The task
Could you transcribe the whole listing, keeping every line exactly the same?

*** Begin section ***

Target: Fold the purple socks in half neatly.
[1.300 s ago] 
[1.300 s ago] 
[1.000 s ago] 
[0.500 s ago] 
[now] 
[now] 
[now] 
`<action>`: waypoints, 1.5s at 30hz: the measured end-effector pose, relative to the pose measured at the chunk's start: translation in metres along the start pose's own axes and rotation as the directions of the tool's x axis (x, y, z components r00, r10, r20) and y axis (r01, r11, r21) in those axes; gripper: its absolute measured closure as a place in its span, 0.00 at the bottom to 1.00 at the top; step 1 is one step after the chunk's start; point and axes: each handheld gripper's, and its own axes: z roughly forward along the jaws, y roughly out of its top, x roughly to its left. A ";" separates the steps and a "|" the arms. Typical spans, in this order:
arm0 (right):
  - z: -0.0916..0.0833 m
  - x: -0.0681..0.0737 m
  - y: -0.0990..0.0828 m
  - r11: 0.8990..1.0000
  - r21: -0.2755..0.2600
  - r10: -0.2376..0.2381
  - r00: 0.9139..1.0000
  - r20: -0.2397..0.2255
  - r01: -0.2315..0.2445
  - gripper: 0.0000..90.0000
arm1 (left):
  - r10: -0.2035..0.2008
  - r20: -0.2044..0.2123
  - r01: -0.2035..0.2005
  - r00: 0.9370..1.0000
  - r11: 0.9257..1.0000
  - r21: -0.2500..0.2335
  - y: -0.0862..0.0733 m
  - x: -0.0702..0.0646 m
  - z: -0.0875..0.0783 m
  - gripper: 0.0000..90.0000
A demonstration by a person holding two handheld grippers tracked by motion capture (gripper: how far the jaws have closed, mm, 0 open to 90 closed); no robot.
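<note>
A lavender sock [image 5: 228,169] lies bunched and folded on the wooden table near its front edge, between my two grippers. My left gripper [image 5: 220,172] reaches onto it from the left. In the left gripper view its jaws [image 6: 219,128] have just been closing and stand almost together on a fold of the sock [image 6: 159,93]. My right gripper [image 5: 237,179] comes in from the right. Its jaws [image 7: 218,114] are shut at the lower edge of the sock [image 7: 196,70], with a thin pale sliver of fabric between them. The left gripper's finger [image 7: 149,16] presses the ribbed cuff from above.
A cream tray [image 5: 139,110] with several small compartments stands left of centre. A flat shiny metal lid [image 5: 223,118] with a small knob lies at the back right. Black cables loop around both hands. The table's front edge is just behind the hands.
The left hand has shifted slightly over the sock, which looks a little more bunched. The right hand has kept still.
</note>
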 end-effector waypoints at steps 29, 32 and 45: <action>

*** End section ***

Reply to the exercise
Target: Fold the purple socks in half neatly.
[1.300 s ago] 
[1.300 s ago] 
[1.000 s ago] 
[0.500 s ago] 
[now] 
[now] 
[now] 
`<action>`: waypoints, 1.5s at 30hz: the measured end-effector pose, relative to the pose measured at the chunk's start: translation in metres along the start pose's own axes and rotation as the directions of the tool's x axis (x, y, z components r00, r10, r20) and y axis (r01, r11, r21) in those axes; gripper: its absolute measured closure as a place in its span, 0.00 at the bottom to 1.00 at the top; step 1 is one step after the chunk's start; point and axes: each handheld gripper's, and its own axes: z roughly forward along the jaws, y roughly out of its top, x roughly to its left. A ";" separates the steps and a "|" the arms. Typical spans, in this order:
arm0 (right):
  - z: -0.0916..0.0833 m
  - x: -0.0681..0.0737 m
  - y: -0.0990..0.0828 m
  - r11: 0.8990..1.0000
  - r21: -0.2755..0.2600
  - r10: -0.2376..0.2381
  - r00: 0.9139..1.0000
  - r20: -0.2397..0.2255
  - r01: -0.2315..0.2445
  - gripper: 0.0000..90.0000
arm1 (left):
  - r10: -0.2035..0.2008
  - r20: -0.2044..0.2123
  - r01: -0.2035..0.2005
  - r00: 0.9370..1.0000
  - r11: 0.9257..1.0000
  - r21: -0.2500..0.2335
  - y: -0.0862..0.0733 m
  - x: -0.0702..0.0646 m
  - z: -0.0875..0.0783 m
  - gripper: 0.0000..90.0000
A demonstration by a person holding two handheld grippers tracked by motion capture (gripper: how far the jaws have closed, mm, 0 open to 90 closed); no robot.
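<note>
A lavender sock [image 5: 228,169] lies bunched and folded on the wooden table near its front edge, between my two grippers. My left gripper [image 5: 220,172] reaches onto it from the left. In the left gripper view its jaws [image 6: 219,128] have just been closing and stand almost together on a fold of the sock [image 6: 159,93]. My right gripper [image 5: 237,179] comes in from the right. Its jaws [image 7: 218,114] are shut at the lower edge of the sock [image 7: 196,70], with a thin pale sliver of fabric between them. The left gripper's finger [image 7: 149,16] presses the ribbed cuff from above.
A cream tray [image 5: 139,110] with several small compartments stands left of centre. A flat shiny metal lid [image 5: 223,118] with a small knob lies at the back right. Black cables loop around both hands. The table's front edge is just behind the hands.
The left hand has shifted slightly over the sock, which looks a little more bunched. The right hand has kept still.
</note>
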 end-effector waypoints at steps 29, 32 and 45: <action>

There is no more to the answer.